Take a look at this post from LinuxCon2013(it's not about Linux).

[https://news.ycombinator.com/item?id=6425227](https://news.ycombinator.com/item?id=6425227)

------
tokenadult
I've read various reviews of Tyler Cowen's new book (and I read his blog, very
occasionally). I'm not worried about what he is worried about. I have lived
overseas, twice. I'm back in the United States because the joint conclusion of
my family (including my wife, who grew up in another country) is that the
United States still offers us, and millions of other people, a whole lot of
opportunity for personal advancement that is hard to find in other countries,
even thriving, developed countries that also have representative government, a
free press, and broad protection of individual liberties.

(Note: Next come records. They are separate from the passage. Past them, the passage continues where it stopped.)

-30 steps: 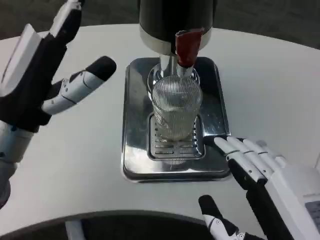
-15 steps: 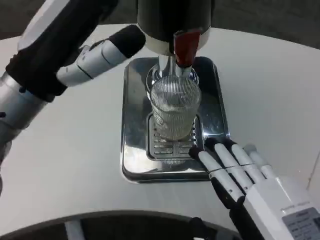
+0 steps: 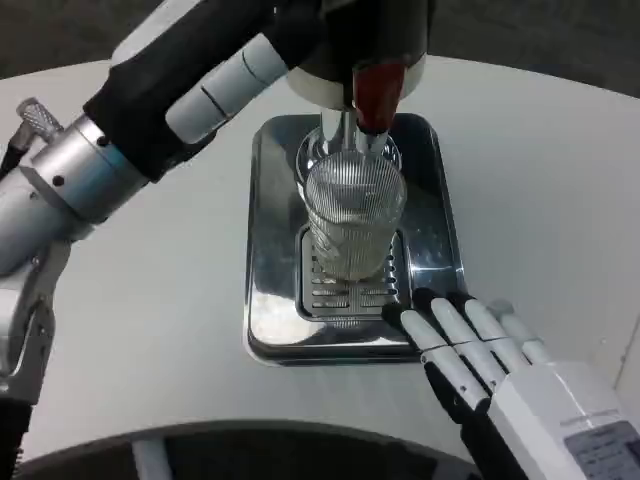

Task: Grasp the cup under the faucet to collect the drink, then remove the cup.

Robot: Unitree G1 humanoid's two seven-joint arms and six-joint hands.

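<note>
Head view: one cup, one faucet.

Pretty plain setup here: 1 round white table, smooth matte top, curved edge showing at the top and again along the bottom. Beyond the far edge the floor is dark grey, looks like carpet. Under the near edge it's just dark too. Lighting is soft and even, with no hard shadows on the tabletop.
</note>
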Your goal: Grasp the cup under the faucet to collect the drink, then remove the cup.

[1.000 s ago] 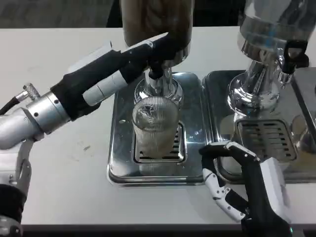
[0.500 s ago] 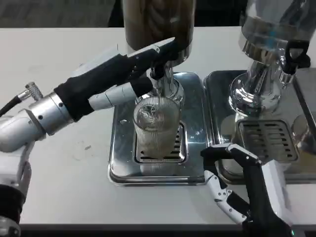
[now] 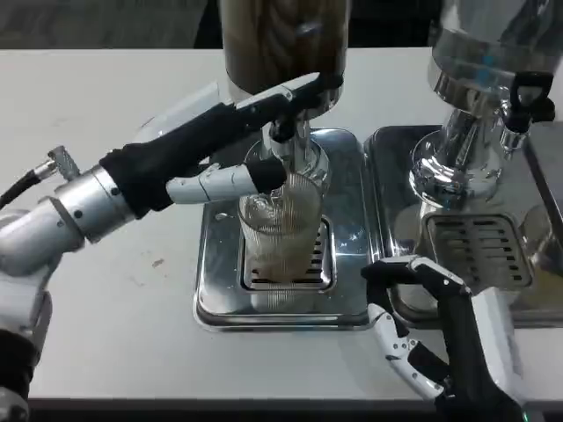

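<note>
A ribbed clear cup (image 3: 280, 236) stands upright on the grate of the left drip tray (image 3: 215, 294), right under the faucet (image 3: 283, 134) of the brown drink dispenser (image 3: 281, 40). Its lower part looks brownish. My left hand (image 3: 220, 145) reaches in from the left: its upper fingers (image 3: 286, 95) lie along the faucet's black lever, and its thumb (image 3: 230, 181) stretches across to the cup's rim. It grips nothing. My right hand (image 3: 440, 330) hovers low at the tray's front right corner, fingers apart and empty, a short way from the cup.
A second dispenser (image 3: 482, 83) with a black tap (image 3: 526, 97) stands at the right over its own steel drip tray (image 3: 479, 251). The white table (image 3: 114, 97) spreads to the left and rear.
My left hand has slid forward and right along the faucet lever, and its thumb has swung down to the cup's rim. The cup's lower part has turned browner. The right hand barely moved.
</note>
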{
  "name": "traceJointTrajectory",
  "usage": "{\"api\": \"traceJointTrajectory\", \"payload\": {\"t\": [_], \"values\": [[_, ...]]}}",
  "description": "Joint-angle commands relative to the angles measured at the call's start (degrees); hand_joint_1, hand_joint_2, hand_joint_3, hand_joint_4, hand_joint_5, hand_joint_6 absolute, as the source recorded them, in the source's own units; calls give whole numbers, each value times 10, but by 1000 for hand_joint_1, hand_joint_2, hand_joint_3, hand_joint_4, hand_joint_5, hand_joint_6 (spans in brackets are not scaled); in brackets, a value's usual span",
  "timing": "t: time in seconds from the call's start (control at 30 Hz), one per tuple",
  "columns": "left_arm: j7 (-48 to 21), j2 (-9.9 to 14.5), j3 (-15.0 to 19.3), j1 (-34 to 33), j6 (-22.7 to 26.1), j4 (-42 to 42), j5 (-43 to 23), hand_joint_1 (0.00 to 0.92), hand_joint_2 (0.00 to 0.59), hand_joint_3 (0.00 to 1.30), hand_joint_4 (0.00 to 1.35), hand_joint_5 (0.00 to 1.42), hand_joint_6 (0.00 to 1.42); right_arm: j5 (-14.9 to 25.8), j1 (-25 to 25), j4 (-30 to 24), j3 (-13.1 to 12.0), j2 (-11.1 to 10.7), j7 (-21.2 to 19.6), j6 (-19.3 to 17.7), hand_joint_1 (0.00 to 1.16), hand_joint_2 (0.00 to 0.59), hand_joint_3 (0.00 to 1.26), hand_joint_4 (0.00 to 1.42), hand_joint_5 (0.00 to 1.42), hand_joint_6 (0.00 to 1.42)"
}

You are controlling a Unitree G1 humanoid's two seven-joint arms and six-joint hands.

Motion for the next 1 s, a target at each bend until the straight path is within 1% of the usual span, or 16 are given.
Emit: {"api": "traceJointTrajectory", "payload": {"t": [0.03,0.2,0.33,0.4,0.47,0.53,0.6,0.73,0.8,0.93,1.0], "values": [[-1,11,-30,7,-10,13,52,0,60,78,0,66,41,6,6,-11,-2,1,0,-3,545,444,591,571,418,283],[19,14,-38,5,-21,18,70,0,59,77,0,64,40,11,8,-16,-3,1,2,-3,545,444,588,567,416,284],[36,17,-46,3,-31,20,84,0,59,77,0,64,40,25,9,-23,-5,3,8,-6,544,444,545,535,415,310],[43,19,-50,3,-34,21,87,0,59,77,0,64,40,37,10,-27,-7,4,14,-7,541,435,498,503,415,333],[49,21,-53,2,-36,24,89,0,59,77,0,64,40,63,12,-36,-9,7,26,-11,538,404,426,440,395,347],[54,22,-56,2,-37,26,91,0,59,77,0,64,40,97,12,-43,-11,11,44,-17,540,359,344,366,363,343],[57,22,-58,2,-39,28,93,0,59,80,0,63,40,135,5,-52,-11,9,76,-17,550,302,232,261,277,288],[63,23,-61,2,-42,31,95,0,59,85,0,63,40,186,-9,-58,-11,4,136,-9,567,258,92,143,150,179],[65,23,-63,1,-43,32,94,0,59,86,0,62,40,204,-17,-56,-12,2,163,-7,575,239,12,76,76,113],[67,25,-64,1,-43,32,93,0,59,87,0,64,40,221,-29,-55,-11,-1,204,3,593,226,0,3,11,58],[68,26,-65,0,-43,33,92,0,59,89,0,67,40,225,-32,-56,-12,-1,217,11,604,218,0,0,0,38]]}}
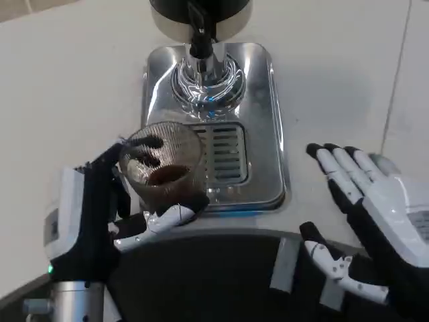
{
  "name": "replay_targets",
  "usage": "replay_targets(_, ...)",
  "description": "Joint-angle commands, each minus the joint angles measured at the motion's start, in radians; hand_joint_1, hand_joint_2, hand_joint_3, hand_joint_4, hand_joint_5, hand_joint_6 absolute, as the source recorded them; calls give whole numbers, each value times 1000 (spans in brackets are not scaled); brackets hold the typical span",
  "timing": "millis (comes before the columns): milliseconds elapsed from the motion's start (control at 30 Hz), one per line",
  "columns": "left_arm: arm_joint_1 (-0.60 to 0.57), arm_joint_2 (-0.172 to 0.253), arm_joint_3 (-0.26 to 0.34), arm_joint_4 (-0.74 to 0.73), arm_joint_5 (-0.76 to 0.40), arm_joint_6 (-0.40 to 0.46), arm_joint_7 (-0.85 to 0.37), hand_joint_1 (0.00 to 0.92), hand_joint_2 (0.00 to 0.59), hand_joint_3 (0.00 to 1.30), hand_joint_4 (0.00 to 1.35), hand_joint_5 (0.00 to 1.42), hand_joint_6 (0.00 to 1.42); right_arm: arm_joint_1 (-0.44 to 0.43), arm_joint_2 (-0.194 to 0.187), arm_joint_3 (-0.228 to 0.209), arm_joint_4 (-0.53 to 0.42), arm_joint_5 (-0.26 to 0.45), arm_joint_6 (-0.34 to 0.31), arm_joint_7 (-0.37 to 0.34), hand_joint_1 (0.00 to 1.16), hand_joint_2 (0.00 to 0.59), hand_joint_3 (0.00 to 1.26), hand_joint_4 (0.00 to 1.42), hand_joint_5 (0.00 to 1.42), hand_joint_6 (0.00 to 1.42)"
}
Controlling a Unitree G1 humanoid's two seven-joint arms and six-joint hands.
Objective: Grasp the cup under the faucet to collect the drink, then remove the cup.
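Observation:
A clear ribbed cup [163,168] with dark drink in its bottom is gripped by my left hand [100,215], fingers behind it and thumb [167,218] in front. The cup stands at the front left edge of the shiny metal drip tray [268,134], well in front of the faucet [200,37] and off to its left. My right hand [365,215] hovers open to the right of the tray, fingers spread, holding nothing.
The dispenser's dark round body [201,10] stands at the top edge above the tray. A slotted grate [224,154] lies in the tray's middle. The white tabletop [67,87] spreads to the left and right; a dark edge runs along the front.

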Motion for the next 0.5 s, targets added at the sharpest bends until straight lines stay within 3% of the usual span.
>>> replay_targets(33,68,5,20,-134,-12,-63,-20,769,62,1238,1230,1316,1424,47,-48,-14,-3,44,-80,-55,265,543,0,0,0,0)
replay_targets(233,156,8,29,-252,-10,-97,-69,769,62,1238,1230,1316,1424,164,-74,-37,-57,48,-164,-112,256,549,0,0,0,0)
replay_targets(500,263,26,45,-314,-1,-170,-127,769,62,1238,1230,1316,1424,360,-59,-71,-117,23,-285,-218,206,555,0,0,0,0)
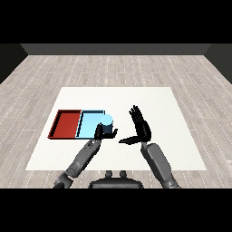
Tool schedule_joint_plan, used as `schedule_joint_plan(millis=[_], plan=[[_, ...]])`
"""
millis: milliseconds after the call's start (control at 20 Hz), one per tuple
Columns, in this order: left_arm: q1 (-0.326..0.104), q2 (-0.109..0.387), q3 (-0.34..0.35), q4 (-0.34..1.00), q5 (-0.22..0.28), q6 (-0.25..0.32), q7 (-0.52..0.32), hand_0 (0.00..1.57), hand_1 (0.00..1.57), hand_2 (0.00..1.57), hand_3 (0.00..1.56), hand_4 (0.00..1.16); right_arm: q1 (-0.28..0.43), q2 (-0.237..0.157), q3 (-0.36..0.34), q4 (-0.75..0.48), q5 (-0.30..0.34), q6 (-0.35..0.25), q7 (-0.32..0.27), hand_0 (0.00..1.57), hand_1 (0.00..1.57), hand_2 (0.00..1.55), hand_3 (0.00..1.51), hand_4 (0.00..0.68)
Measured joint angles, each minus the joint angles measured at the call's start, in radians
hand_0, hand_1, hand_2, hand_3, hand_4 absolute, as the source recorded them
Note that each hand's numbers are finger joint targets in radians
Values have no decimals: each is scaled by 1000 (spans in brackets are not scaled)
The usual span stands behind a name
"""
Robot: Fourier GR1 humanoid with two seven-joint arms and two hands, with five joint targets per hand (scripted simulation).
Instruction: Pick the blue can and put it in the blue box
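Note:
The blue can [107, 123] stands upright at the right edge of the light blue tray [89, 123]; I cannot tell whether it rests inside the tray or just beside its rim. My left hand [101, 132] is at the can's near side, fingers curled round its lower part. My right hand [141, 125] is to the right of the can, apart from it, with straight fingers pointing up and the thumb reaching left toward the can.
The red tray [65, 124] lies directly left of the light blue tray, sharing a side. The white table [149, 99] stretches behind and to the right of the hands. A wooden floor surrounds it.

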Motion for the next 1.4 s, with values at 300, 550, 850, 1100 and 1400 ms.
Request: schedule_joint_plan(millis=[300,550,850,1100,1400], plan=[[-48,50,66,56,-14,-23,35,1571,1571,1571,1501,1132,111,-76,-130,-131,-71,42,-12,0,0,0,0,0],[-70,112,126,97,-29,-17,87,1571,1571,1571,1496,1120,171,-103,-207,-142,-90,66,-42,0,0,0,0,0],[-121,226,230,256,-4,-70,153,1571,1571,1571,1517,1068,192,-102,-228,-140,-75,55,-39,0,0,0,0,0],[-215,257,277,459,-27,-81,187,1571,1571,1571,1444,1033,163,-88,-242,-96,-57,45,-40,0,0,0,0,0],[-319,253,275,679,-84,-61,263,1556,1556,1474,1288,965,128,-78,-279,24,-72,77,-76,0,0,0,0,0]])
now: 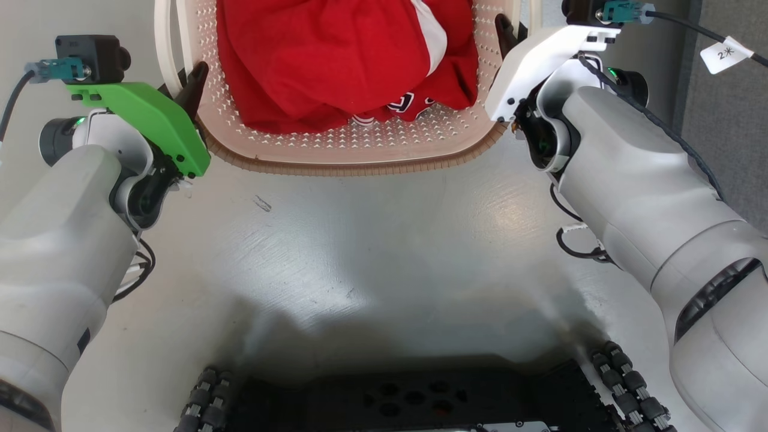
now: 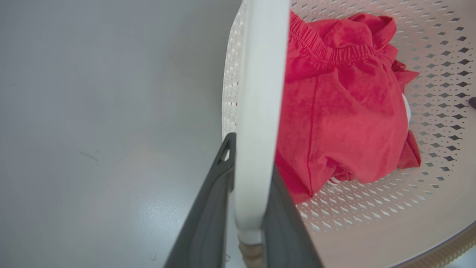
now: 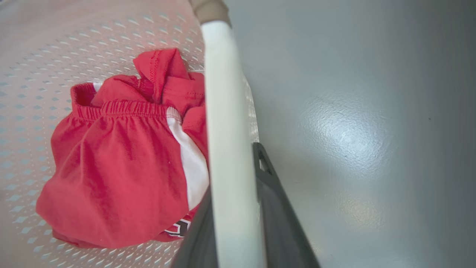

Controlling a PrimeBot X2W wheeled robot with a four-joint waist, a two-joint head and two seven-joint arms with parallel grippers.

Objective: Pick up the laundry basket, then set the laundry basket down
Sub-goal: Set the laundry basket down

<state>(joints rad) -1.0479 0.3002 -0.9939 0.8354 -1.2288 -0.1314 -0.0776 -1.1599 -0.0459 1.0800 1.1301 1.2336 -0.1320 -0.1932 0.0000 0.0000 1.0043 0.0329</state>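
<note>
Left gripper (image 2: pixel 253 160) is narrow: two dark fingers pinch the left handle (image 2: pixel 260 93), one on each side of the white loop, low down near where it meets the brown rim. Right gripper (image 3: pixel 234 178) is the same, narrow and clamped across the right handle (image 3: pixel 223 93). So we hold the laundry basket (image 1: pixel 354 159) by both sides at once. It is between the two arms, straight ahead of the robot base (image 1: pixel 408 414), over the grey floor (image 1: pixel 360 252). We cannot tell whether its bottom touches the floor. Red clothes (image 1: pixel 336 60) with a white panel lie bunched loose in the middle of it.

We judge the step as carrying or lowering. To do it well, we move both arms together at one height so the basket rides level. No pulling apart or squeezing in, because the loops look thin and could flex or slip through the fingers. We let go only once the bottom rests flat.

Around it there is a scuff mark (image 1: pixel 262 204) on the floor just before the near rim, a tagged cable (image 1: pixel 723 55) by the right wrist, and a darker strip (image 1: pixel 732 132) along the floor's right edge. We see no obstacle between basket and base. The cable could snag if the right wrist twists.
</note>
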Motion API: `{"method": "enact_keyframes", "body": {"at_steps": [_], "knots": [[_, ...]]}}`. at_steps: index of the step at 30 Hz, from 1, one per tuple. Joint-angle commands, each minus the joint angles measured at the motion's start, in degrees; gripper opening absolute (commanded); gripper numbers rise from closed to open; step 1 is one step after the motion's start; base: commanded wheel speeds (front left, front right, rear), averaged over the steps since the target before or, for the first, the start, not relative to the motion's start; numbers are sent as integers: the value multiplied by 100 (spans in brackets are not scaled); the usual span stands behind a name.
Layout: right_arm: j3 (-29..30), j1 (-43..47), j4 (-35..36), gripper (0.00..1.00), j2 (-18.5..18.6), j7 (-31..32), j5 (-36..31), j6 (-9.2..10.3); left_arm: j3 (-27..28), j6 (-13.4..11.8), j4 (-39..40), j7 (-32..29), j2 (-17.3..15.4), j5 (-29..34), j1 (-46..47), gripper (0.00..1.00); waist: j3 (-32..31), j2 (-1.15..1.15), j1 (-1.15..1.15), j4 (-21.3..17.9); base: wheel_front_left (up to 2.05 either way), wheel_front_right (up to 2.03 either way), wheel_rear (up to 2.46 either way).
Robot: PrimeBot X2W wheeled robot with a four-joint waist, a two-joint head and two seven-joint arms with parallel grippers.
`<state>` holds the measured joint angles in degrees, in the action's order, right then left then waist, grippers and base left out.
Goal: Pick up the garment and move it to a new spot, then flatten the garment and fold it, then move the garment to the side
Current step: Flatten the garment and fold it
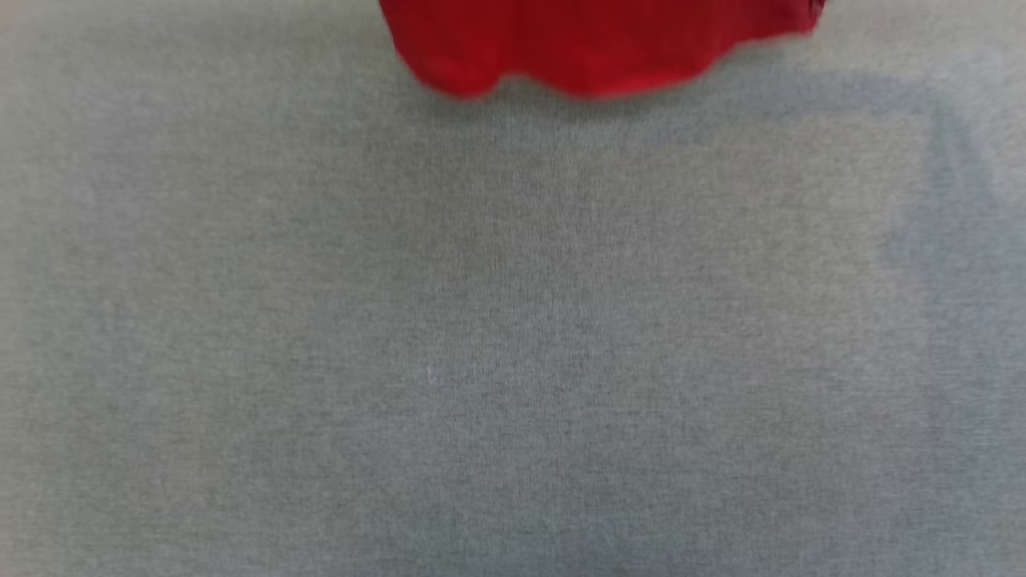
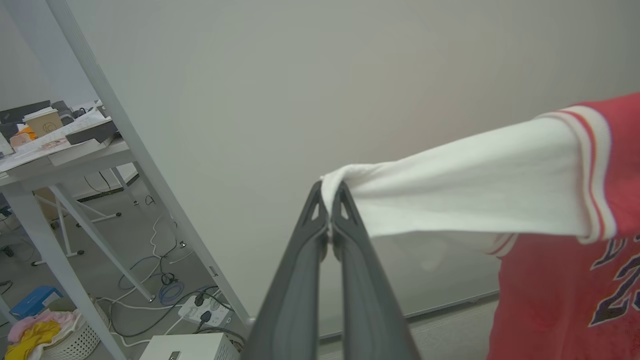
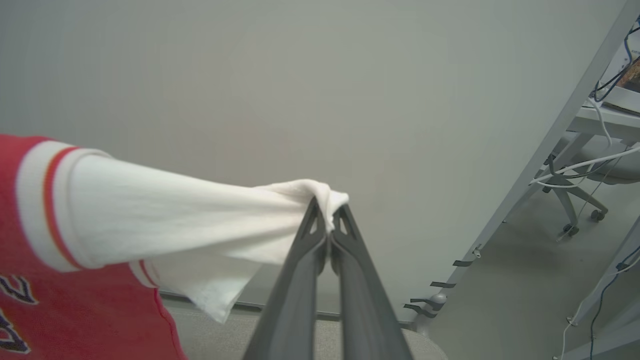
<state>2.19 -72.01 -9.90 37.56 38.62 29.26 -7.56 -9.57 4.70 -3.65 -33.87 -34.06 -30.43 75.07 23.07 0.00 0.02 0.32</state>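
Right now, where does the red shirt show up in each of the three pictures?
Head view: garment, red hem along the top edge, centre-right.
Left wrist view: right side, white sleeve pinched by the left fingers at centre.
Right wrist view: left side, other white sleeve pinched by the right fingers at centre.
Shared landmark: striped trim, in both wrist views.

Plain grey wall (image 2: 300,75), grey fabric surface (image 1: 513,361), cluttered white desk (image 2: 65,159), floor cables (image 2: 170,292), office chair (image 3: 564,202)
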Motion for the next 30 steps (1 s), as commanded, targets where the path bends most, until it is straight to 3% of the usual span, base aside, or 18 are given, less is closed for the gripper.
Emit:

The death of the middle class in the United States has been predicted for a
long time, but middle-class Americans still look like rich people in most
other countries. The whole economy has been transformed over the last century
(my uncle farms land that was first developed into a farm by my grandfather a
century ago, when a large percentage of the United States population were
farmers), but people are still mostly employed, and living in larger, more
comfortable houses, eating better, and living longer[1] than ever. What is
called decline in the United States looks a lot like progress anywhere else in
the world. People are still very eager to immigrate to the United States,[2]
so what exactly is the problem?

[1] An article in a series on Slate, "Why Are You Not Dead Yet? Life
expectancy doubled in past 150 years. Here’s why."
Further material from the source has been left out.